Wednesday, 18 December 2013

Mandela, Europe and the Integrity of Leadership

Alphen, Netherlands. 18 December.  A South African satirist Jonathan Shapiro tells a tale about Nelson Mandela that typifies the great man.  In the mid-1990s he had been lampooning then President Mandela savagely in a Cape Town newspaper.  One morning Shapiro receives a telephone call from the President.  In that wonderfully resonant voice Mandela says, “I am very disappointed in you, Mr Shapiro”.  Shapiro fears the worst. “What have I done, Mr President?”  “Your cartoons are no longer in the newspaper and I cannot start my day without them,” Mandela replies.  “That’s a relief.  I thought I had offended you, sir”, Shapiro says.  “No not at all.” Mandela replies.  “That is your job”.  Mandela understood that in a democracy power is held in trust and that the first duty of a leader is to preserve the integrity of leadership.
 
Contrast that with EU leaders today.  This week will see biggest transfer of national sovereignty to counter-democratic EU institutions since the creation of the Euro.  What had been billed as an EU summit devoted to European defence has been hijacked to create a Restoration Fund for failing Eurozone banks and to pave the way for European Banking Union.  This may sound on the face of it the stuff of Euro-geeks but it is in fact a massive step towards both political and monetary union…and Europe's citizens were not meant to realise it. 
The retreat by European leaders from the integrity of leadership is typified by Dutch Prime Minister Mark Rutte.  Knowing Dutch resistance to these plans Rutte reported to the Dutch Parliament this week that the communique from the last EU summit in October had been “mistranslated” from English into Dutch.  When he said that there would be no more transfer of sovereign Dutch powers to create a European Banking Union he had meant to say there will be a transfer of more sovereign Dutch powers to Brussels in the form of “politically-binding contracts”. 
Beware geeks bearing gifts.  Although Britain is not in the Eurozone the implications for the City of London and British banks are profound.  At a stroke Frankfurt rather than London will become the banking centre of Europe, which is what Berlin is, er, ‘banking’ on.  For the European Central Bank and European Commission to have such powers is a treaty-change in all but name.  Deputy Prime Minister and Commission Odysseus Nick Clegg is always telling the British people that any significant shift of more powers to Britain will trigger a “treaty lock”, i.e. a referendum.   Not a murmur from Clegg or London.
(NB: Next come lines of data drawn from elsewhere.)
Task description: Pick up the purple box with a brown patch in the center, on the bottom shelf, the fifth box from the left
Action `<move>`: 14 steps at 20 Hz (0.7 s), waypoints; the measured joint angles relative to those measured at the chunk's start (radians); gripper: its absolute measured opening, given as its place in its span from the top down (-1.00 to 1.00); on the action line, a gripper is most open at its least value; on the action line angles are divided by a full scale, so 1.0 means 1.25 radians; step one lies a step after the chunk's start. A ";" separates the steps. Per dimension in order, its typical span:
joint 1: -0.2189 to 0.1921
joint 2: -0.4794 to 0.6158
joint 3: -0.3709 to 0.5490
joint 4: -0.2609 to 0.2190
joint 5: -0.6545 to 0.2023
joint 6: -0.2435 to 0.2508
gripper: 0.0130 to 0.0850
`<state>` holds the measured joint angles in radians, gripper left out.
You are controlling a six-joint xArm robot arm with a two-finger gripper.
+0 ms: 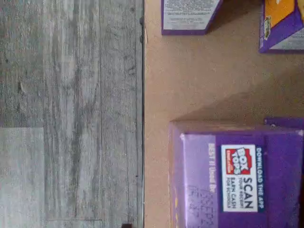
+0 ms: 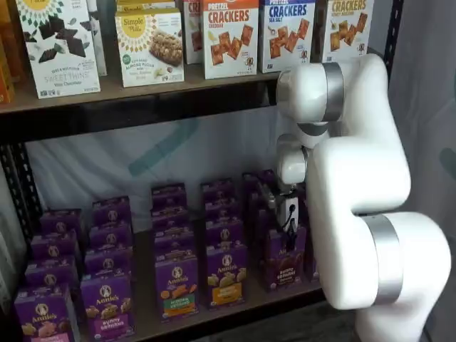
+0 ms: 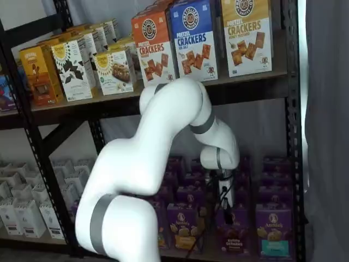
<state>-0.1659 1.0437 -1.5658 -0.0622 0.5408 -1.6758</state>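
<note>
The purple box (image 2: 283, 267) with its brown patch stands upright at the front of the bottom shelf (image 2: 235, 308), and it also shows in a shelf view (image 3: 234, 233). My gripper (image 2: 286, 226) hangs directly over it, white body down and a cable beside it. Its black fingers are largely hidden against the dark boxes in both shelf views (image 3: 223, 201). The jaws stand wide and hold nothing. In the wrist view the box's purple top flap (image 1: 237, 175) with a white Box Tops label lies close below, on the tan shelf board (image 1: 199, 85).
A purple box with an orange-yellow patch (image 2: 226, 274) stands beside it on one side, and one with a teal patch (image 3: 272, 233) on the other. More purple boxes fill the rows behind. The upper shelf's black rail (image 2: 142, 107) runs overhead. Grey plank floor (image 1: 71, 114) lies beyond the shelf edge.
</note>
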 joint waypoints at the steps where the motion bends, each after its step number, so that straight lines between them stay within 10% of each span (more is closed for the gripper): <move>1: 0.000 0.005 -0.004 -0.005 0.000 0.005 -1.00; 14: 0.000 0.024 -0.021 0.000 -0.005 0.001 -0.22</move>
<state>-0.1655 1.0741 -1.5920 -0.0627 0.5343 -1.6750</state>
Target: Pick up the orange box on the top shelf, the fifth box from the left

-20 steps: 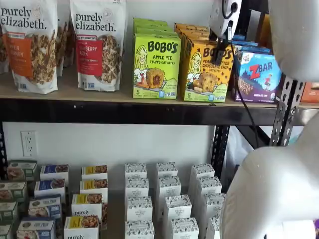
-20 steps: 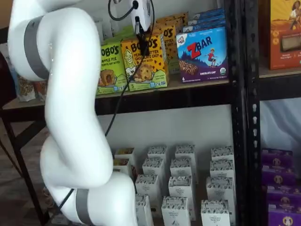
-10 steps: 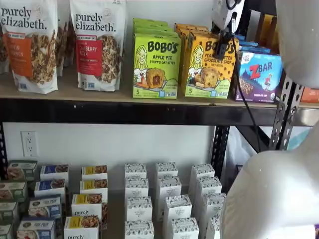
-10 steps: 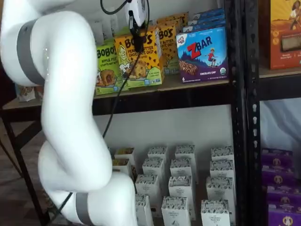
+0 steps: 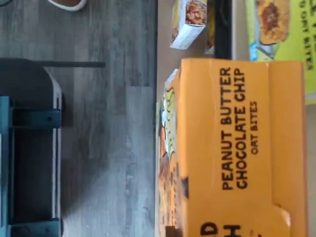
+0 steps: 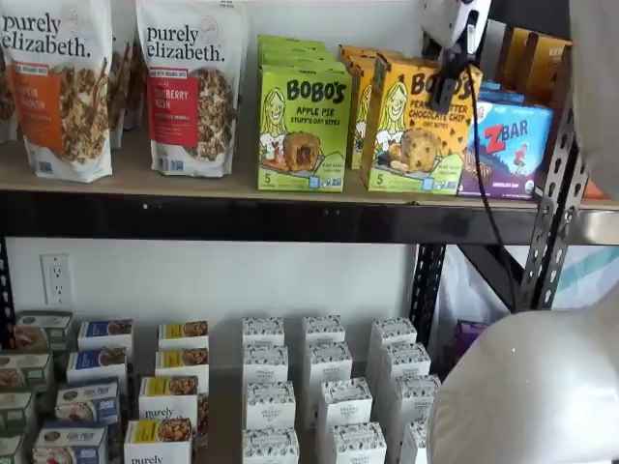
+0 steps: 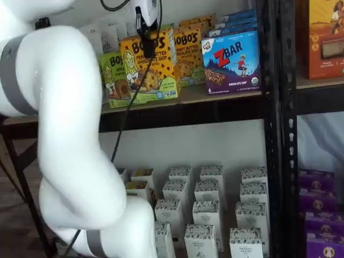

The “treaty lock” is yet another con.
Half union, half empire what is taking place is the dangerous concentration of power in a few elite hands in Europe with unelected bodies given ever more power in the name of the ‘Europe’ and with Germany providing what is left of national oversight.  English philosopher John Stuart Mill established a fundamental principle of libertarianism that informed Nelson Mandela’s leadership and which for democracies establishes the fundamental contract between elected leaders and led.  The Harm Principle says that “no-one should be forcibly prevented from acting in any way he chooses provided his acts are not invasive of the free acts of others”.  When one replaces democracy with bureaucracy and/or empire one replaces rights with obligations.   
With polls suggesting that 30% of the new Parliament could be comprised of Euro-sceptics Brussels is of course warning about ‘populists’ emerging at next May’s elections for the European Parliament. Bring it on!  To the Euro-elite anyone who challenges their 'vision'  is a populist.  Europe desperately needs more checks and balances at the European level because elected national leaders are failing in their first duty to their peoples. 
As Rutte demonstrated all too clearly with the marked exception of Germany most European nation-states are fast being stripped of all meaningful sovereignty.  Rather, the European Union looks ever more like the failing Roman Republic of the first century in which aristocratic Senators would routinely suggest that whilst they were for the people they were not of the people.
Seen through the light of Mandela’s example the cavalier attitude of Rutte and his fellow EU leaders to democracy, sovereignty and the will of the people is appalling.  Madiba’s genius was to be both of the people and demonstrably for the people precisely because he had seen the abuse of power at first hand and understood the vital importance of integrity in leadership. 
As the great man once said, “What counts in life is not the mere fact we have lived.  It is what difference we have made to the lives of others that will determine the significance of the life we lead”.  To paraphrase Lincoln’s Gettysberg Address; government for the people, of the people, by the people should not perish from Europe…but with European democracy an empty husk it could soon do so.